Work instructions.
Your output should contain every record, unchanged.
-- -- --
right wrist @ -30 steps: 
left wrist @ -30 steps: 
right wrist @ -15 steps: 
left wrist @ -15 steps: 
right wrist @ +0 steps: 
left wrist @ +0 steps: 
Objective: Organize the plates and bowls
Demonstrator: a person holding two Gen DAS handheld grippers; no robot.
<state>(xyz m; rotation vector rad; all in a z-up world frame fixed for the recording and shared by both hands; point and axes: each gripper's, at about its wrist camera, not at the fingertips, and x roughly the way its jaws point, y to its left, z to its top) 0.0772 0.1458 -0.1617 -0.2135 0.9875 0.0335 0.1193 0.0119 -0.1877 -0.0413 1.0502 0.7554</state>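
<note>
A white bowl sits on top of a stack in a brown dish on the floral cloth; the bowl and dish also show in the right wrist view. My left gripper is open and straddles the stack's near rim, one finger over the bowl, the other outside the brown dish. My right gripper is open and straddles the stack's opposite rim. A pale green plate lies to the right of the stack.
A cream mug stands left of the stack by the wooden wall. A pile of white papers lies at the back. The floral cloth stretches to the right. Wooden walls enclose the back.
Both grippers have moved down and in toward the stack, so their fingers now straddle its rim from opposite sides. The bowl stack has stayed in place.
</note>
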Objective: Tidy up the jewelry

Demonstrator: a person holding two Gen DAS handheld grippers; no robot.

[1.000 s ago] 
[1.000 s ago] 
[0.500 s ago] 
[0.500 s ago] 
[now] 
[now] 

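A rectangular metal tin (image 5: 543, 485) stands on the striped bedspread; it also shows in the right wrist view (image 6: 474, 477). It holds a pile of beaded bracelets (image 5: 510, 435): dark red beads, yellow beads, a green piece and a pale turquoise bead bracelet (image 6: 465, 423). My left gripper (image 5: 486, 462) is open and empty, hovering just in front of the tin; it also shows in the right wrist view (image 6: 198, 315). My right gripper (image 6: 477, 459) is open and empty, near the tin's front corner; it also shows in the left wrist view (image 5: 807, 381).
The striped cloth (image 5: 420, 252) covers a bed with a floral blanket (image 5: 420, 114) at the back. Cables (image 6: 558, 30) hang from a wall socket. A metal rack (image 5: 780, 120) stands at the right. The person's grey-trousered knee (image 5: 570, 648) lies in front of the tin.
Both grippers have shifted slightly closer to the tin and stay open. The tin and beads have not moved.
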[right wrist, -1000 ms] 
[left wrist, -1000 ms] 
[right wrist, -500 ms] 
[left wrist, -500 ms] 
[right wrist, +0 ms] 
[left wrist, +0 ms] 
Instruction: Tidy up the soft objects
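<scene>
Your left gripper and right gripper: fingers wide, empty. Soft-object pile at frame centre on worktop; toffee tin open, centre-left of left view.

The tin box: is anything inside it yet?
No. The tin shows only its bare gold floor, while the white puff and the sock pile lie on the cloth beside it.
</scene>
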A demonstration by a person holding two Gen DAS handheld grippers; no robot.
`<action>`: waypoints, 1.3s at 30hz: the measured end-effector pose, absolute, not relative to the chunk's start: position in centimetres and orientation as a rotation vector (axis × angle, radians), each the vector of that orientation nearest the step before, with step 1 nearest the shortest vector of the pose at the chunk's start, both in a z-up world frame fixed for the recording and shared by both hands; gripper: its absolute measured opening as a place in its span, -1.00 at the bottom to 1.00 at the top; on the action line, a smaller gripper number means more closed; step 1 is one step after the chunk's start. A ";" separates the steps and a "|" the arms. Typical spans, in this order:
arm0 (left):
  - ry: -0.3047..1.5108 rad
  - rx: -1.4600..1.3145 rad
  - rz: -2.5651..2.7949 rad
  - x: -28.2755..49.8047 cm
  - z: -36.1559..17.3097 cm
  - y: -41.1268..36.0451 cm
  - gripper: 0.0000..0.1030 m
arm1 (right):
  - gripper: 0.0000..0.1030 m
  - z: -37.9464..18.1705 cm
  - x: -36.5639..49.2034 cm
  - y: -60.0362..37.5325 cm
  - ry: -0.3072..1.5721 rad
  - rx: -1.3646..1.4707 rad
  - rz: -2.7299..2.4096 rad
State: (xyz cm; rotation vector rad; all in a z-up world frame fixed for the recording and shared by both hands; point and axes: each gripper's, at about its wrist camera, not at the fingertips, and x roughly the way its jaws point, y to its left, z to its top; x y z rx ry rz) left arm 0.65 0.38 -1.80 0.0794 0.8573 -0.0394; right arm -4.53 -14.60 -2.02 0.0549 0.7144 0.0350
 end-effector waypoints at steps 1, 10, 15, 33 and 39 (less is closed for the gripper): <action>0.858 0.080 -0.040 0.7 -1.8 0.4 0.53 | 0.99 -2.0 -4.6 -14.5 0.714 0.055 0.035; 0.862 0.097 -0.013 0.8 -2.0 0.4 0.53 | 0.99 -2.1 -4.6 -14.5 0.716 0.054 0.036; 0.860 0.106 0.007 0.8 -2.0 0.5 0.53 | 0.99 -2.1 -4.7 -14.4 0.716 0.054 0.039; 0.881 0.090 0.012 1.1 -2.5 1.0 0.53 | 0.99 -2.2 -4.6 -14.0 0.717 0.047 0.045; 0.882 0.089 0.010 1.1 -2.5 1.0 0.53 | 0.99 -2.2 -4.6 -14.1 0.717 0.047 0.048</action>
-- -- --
Answer to this exercise.
right wrist @ -30 steps: 
left wrist @ -30 steps: 
right wrist @ -15 steps: 
left wrist @ -15 steps: 
right wrist @ +0 steps: 
left wrist @ +0 steps: 
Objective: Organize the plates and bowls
Demonstrator: a person holding two Gen DAS handheld grippers; no robot.
<state>(xyz m; rotation vector rad; all in a z-up world frame fixed for the recording and shared by both hands; point and axes: each gripper's, at about its wrist camera, not at the fingertips, and x roughly the way its jaws point, y to its left, z to its top) 0.0772 0.1458 -0.1617 -0.2135 0.9875 0.0335 0.1193 0.0119 -0.1877 -0.0413 1.0502 0.7554</state>
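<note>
A white bowl sits on top of a stack in a brown dish on the floral cloth; the bowl and dish also show in the right wrist view. My left gripper is open and straddles the stack's near rim, one finger over the bowl, the other outside the brown dish. My right gripper is open and straddles the stack's opposite rim. A pale green plate lies to the right of the stack.
A cream mug stands left of the stack by the wooden wall. A pile of white papers lies at the back. The floral cloth stretches to the right. Wooden walls enclose the back.
Both grippers have moved down and in toward the stack, so their fingers now straddle its rim from opposite sides. The bowl stack has stayed in place.
</note>
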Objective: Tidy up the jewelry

Demonstrator: a person holding two Gen DAS handheld grippers; no robot.

[1.000 s ago] 
[1.000 s ago] 
[0.500 s ago] 
[0.500 s ago] 
[now] 
[now] 

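A rectangular metal tin (image 5: 543, 485) stands on the striped bedspread; it also shows in the right wrist view (image 6: 474, 477). It holds a pile of beaded bracelets (image 5: 510, 435): dark red beads, yellow beads, a green piece and a pale turquoise bead bracelet (image 6: 465, 423). My left gripper (image 5: 486, 462) is open and empty, hovering just in front of the tin; it also shows in the right wrist view (image 6: 198, 315). My right gripper (image 6: 477, 459) is open and empty, near the tin's front corner; it also shows in the left wrist view (image 5: 807, 381).
The striped cloth (image 5: 420, 252) covers a bed with a floral blanket (image 5: 420, 114) at the back. Cables (image 6: 558, 30) hang from a wall socket. A metal rack (image 5: 780, 120) stands at the right. The person's grey-trousered knee (image 5: 570, 648) lies in front of the tin.
Both grippers have shifted slightly closer to the tin and stay open. The tin and beads have not moved.
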[right wrist, -1000 ms] 
[left wrist, -1000 ms] 
[right wrist, -500 ms] 
[left wrist, -500 ms] 
[right wrist, +0 ms] 
[left wrist, +0 ms] 
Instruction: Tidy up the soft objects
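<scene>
Your left gripper and right gripper: fingers wide, empty. Soft-object pile at frame centre on worktop; toffee tin open, centre-left of left view.

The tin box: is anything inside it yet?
No. The tin shows only its bare gold floor, while the white puff and the sock pile lie on the cloth beside it.
</scene>
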A demonstration by a person holding two Gen DAS handheld grippers; no robot.
`<action>`: waypoints, 1.3s at 30hz: the measured end-effector pose, absolute, not relative to the chunk's start: position in centimetres and orientation as a rotation vector (axis × angle, radians), each the vector of that orientation nearest the step before, with step 1 nearest the shortest vector of the pose at the chunk's start, both in a z-up world frame fixed for the recording and shared by both hands; gripper: its absolute measured opening as a place in its span, -1.00 at the bottom to 1.00 at the top; on the action line, a smaller gripper number means more closed; step 1 is one step after the chunk's start. A ";" separates the steps and a "|" the arms. Typical spans, in this order:
arm0 (left):
  - ry: -0.3047..1.5108 rad
  - rx: -1.4600..1.3145 rad
  - rz: -2.5651..2.7949 rad
  - x: -28.2755..49.8047 cm
  - z: -36.1559..17.3097 cm
  - y: -41.1268..36.0451 cm
  - gripper: 0.0000..0.1030 m
arm1 (right):
  - gripper: 0.0000..0.1030 m
  - z: -37.9464..18.1705 cm
  - x: -36.5639..49.2034 cm
  - y: -60.0362..37.5325 cm
  - ry: -0.3072..1.5721 rad
  - rx: -1.3646..1.4707 rad
  - rz: -2.7299..2.4096 rad
State: (xyz cm; rotation vector rad; all in a z-up world frame fixed for the recording and shared by both hands; point and axes: each gripper's, at about its wrist camera, not at the fingertips, and x roughly the way its jaws point, y to its left, z to its top; x y z rx ry rz) left arm 0.65 0.38 -1.80 0.0794 0.8573 -0.0394; right arm -4.53 -14.60 -2.02 0.0549 0.7144 0.0350
 end-effector waypoints at steps 1, 10, 15, 33 and 39 (less is closed for the gripper): <action>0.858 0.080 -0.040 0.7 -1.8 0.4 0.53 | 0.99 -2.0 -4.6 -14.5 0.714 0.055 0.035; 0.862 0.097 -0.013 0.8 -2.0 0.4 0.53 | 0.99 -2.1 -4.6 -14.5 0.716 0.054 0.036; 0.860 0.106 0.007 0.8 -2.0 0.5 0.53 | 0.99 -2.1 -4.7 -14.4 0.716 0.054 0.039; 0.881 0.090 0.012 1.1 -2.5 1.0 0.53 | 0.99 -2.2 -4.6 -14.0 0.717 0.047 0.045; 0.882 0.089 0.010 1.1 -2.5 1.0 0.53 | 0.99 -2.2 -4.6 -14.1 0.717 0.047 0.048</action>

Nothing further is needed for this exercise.